C/some stiches..
Expert: Zlatko - 5/20/2010
QuestionQUESTION: hello zlatko,
now, when i tested the full code with this file
===============================infile.txt=============================================
aaa bbb aaa cc bb bb aaa bbb bb ccc cc cc ccc aa aaa aaa aaa aaa aaa aaa aaa aa aa aa aaa aaa aa aaa aa aaa aa
aaa aaa bb bb cc bbb bb cc cc ccc cc ccc ccc cc cc ccc aaa ccc ccc ccc bbb bb cccc ccc cc ccc ccc ccc bbb bb bbb bbb
bbb bb bbb bb
==================================================================================
i dont get the exact counting..what could be the reason
============================================================================================
#include<stdio.h>
#include<conio.h>
#include<string.h>
#include<errno.h>
#include <sys/types.h>
#include <sys/stat.h>
#include<stdlib.h>
void reverseString(char* mem, int len);
void sort_word(char *a,int n);
int cstring_cmp(const void *a, const void *b);//the comparison function
int main()
{
// FILE* fp = fopen("infile.txt", "w");
/* get the file size */
int ix= 0;
int counter=0;
int perc_count;
int temp_count = 0;
int t;
struct _stat statbuf;
_stat("infile.txt", &statbuf);
int length = statbuf.st_size;
printf("%d", length);
puts("
");
/* allocate memory */
char* mem = (char*)malloc(length+1);//extra 1 space for the NULL character
/* Read the file in */
FILE* fp = fopen("infile.txt", "r");
/* reassign length.
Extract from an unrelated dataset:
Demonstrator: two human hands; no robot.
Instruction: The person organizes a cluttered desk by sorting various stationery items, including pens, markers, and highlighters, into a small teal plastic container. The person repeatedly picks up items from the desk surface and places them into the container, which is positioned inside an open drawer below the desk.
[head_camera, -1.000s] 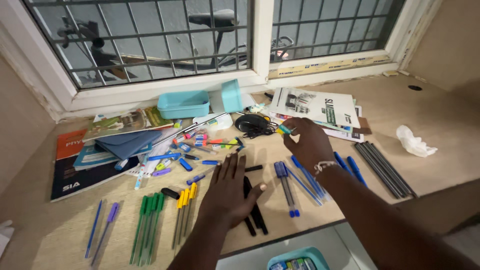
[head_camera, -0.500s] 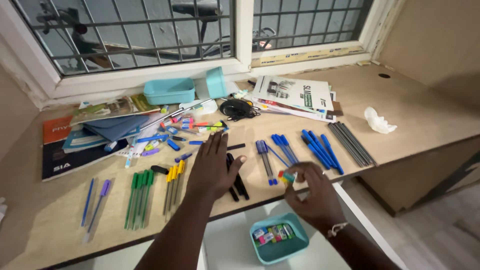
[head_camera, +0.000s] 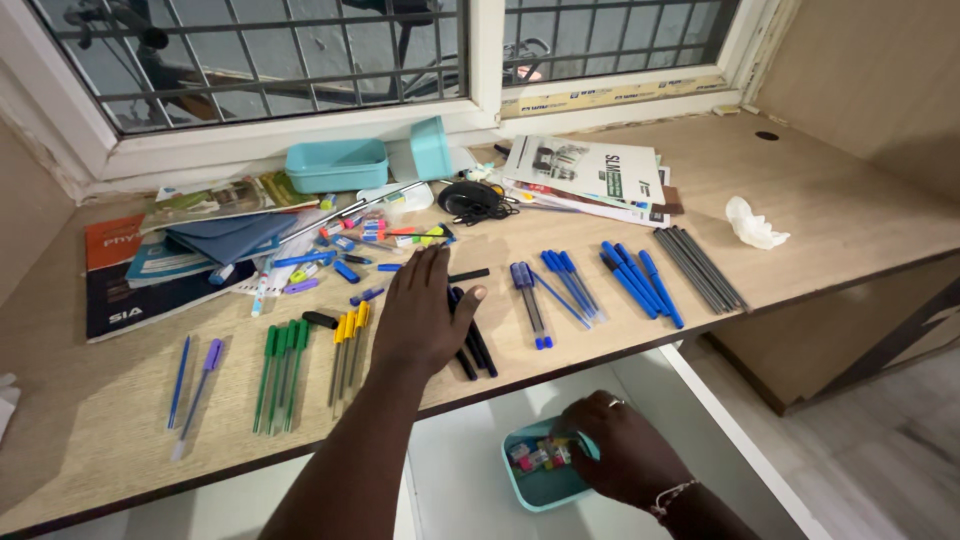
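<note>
My left hand (head_camera: 425, 320) lies flat on the wooden desk (head_camera: 850, 220) with fingers spread, its palm partly covering a bunch of black pens (head_camera: 478, 350). My right hand (head_camera: 625, 455) is down in the open white drawer (head_camera: 460, 470), with fingers curled into a small teal box (head_camera: 530, 490) that holds several small colourful erasers (head_camera: 535, 457). The fingertips hide whether one is still held. Yellow pens (head_camera: 348, 350) and green pens (head_camera: 280, 375) lie in rows left of my left hand.
Rows of blue pens (head_camera: 640, 280) and dark grey pens (head_camera: 700, 265) lie to the right, with a crumpled tissue (head_camera: 755, 225) beyond. Books (head_camera: 150, 290), a teal tray (head_camera: 337, 165), loose stationery (head_camera: 370, 240), a black corded mouse (head_camera: 470, 200) and magazines (head_camera: 590, 175) sit below the barred window.
My right hand picked a small colourful eraser from the back of the desk, carried it down past the front edge, and now reaches into the teal box. The left hand stayed put.
</note>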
Because of the way windows encodes files,
the number of characters
read will be less than the file size */
length = fread(mem, 1, length, fp);
mem[length] = 0;
char** words = (char**)malloc(sizeof(char*) * (length + 1));
char *p = strtok(mem, " ");
while (p != NULL)
{
words[ix++] = p;
counter++;
p = strtok(NULL, " ");
}
printf("%d",counter);
fclose(fp);
puts("
");
printf("Original
");
for(t = 0; t<counter; t++)
printf("%s
", words[t]);
puts("
");
qsort(words, counter, sizeof(char*), cstring_cmp);
printf("Sorted
");
for(t = 0; t<counter; t++)
printf("%s
", words[t]);
puts("
");
//write the memory to the output with results
fp = fopen("outfile.txt", "w");
for(t = 0; t<counter-1; t++)
{
//fprintf(fp, "%s
", words[t]);
if(!(strcmp(words[t], words[t+1]))){
temp_count++;
}
else
{
perc_count =(int)(temp_count/counter)*100;
//fprintf(fp, "%s occurs %d times
", words[t], temp_count);
// fputs("
",fp );
//fprintf(fp,"pecentage is : %d
", perc_count);
printf("%s occurs %d times
", words[t], temp_count);
printf("pecentage is : %d
", perc_count);
}
}
fclose(fp);
/* free the memories */
free(mem);
free(words);
getche();
}
//the comparison function
int cstring_cmp(const void *a, const void *b)
{
const char **ia = (const char**)a;
const char **ib = (const char**)b;
return strcmp(*ia, *ib);
/* strcmp functions works exactly as expected from
comparison function */
}
==================================================================================================
kiitos avusta ystavani.. meaning thanks for your help dear friend....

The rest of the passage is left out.